A Reuters poll of 31 economists and analysts, published June 30 and cited by Gulf Times, cut the average Brent forecast for 2026 to $84.50 per barrel, from $90.44 the previous month. It is the first downward revision since the conflict with Iran began. Citigroup, through analyst Francesco Martoccia, projects that Brent could fall to $60 per barrel by end-2026, The Guardian reported. HSBC estimates the market will shift from a deficit of nearly two million barrels per day to a surplus of one million barrels per day in the fourth quarter, according to its head of oil and gas research for Europe, Kim Fustier, cited by Gulf Times.
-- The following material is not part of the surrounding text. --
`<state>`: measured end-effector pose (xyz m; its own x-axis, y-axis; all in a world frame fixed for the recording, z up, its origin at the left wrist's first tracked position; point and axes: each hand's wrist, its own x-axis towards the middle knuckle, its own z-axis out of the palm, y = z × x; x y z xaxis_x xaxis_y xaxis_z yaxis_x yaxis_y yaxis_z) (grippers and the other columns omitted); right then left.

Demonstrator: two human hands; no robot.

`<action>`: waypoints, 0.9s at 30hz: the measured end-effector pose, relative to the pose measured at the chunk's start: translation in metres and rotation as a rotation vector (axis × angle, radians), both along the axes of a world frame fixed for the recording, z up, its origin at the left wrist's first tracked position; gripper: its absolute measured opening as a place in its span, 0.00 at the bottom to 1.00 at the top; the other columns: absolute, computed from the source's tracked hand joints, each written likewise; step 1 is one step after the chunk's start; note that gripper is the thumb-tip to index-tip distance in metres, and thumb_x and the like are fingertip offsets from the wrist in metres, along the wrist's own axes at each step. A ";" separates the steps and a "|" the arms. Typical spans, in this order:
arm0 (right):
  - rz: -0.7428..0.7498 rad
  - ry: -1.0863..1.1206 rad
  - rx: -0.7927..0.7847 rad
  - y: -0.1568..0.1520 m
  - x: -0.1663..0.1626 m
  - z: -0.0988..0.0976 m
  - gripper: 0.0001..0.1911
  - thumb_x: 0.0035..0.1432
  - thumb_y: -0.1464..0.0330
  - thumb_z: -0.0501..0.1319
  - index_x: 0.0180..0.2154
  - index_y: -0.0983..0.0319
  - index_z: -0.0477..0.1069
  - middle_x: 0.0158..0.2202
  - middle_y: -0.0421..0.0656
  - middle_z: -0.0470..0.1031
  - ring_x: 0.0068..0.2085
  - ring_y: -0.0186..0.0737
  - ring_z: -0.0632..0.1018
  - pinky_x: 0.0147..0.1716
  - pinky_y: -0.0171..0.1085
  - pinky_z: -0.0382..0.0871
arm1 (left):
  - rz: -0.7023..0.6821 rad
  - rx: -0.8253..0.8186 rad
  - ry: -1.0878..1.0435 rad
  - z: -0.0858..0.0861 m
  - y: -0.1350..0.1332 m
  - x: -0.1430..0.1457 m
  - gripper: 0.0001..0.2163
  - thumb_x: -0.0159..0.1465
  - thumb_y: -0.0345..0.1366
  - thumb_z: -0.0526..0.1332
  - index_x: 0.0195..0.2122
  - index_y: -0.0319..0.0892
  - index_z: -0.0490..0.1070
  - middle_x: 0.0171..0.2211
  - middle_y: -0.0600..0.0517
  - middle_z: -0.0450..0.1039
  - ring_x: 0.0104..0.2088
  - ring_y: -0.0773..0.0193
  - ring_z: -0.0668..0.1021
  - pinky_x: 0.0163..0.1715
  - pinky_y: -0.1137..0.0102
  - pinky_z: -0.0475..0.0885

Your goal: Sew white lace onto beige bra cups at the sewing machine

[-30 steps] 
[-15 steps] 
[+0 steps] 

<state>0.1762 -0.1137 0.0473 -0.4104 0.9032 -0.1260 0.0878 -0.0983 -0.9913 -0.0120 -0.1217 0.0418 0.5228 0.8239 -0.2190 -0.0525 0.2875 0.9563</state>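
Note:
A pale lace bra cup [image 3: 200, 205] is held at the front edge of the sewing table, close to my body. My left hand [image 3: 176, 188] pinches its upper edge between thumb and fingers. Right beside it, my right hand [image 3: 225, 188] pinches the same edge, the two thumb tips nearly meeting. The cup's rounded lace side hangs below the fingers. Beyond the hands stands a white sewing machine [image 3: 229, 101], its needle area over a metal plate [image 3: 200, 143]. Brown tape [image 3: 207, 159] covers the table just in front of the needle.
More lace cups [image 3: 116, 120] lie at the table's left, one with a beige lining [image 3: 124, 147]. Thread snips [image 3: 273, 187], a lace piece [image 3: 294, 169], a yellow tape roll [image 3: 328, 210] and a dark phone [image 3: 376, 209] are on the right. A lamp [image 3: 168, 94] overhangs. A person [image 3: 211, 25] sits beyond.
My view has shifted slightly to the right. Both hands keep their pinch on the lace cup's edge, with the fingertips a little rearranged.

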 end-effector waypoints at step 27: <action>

James Hosie, analyst at Shore Capital, told The Guardian that if the truce collapses and blockades return, Brent will shoot back above $100 per barrel. OPEC+ will add another 188,000 barrels per day in August, applying further downward pressure. The durability of the ceasefire and OPEC+'s September decision will define the price of the Mexican Mix in the second half of the year.
This article was drafted with artificial intelligence assistance from verified sources and reviewed by a human editor before publication.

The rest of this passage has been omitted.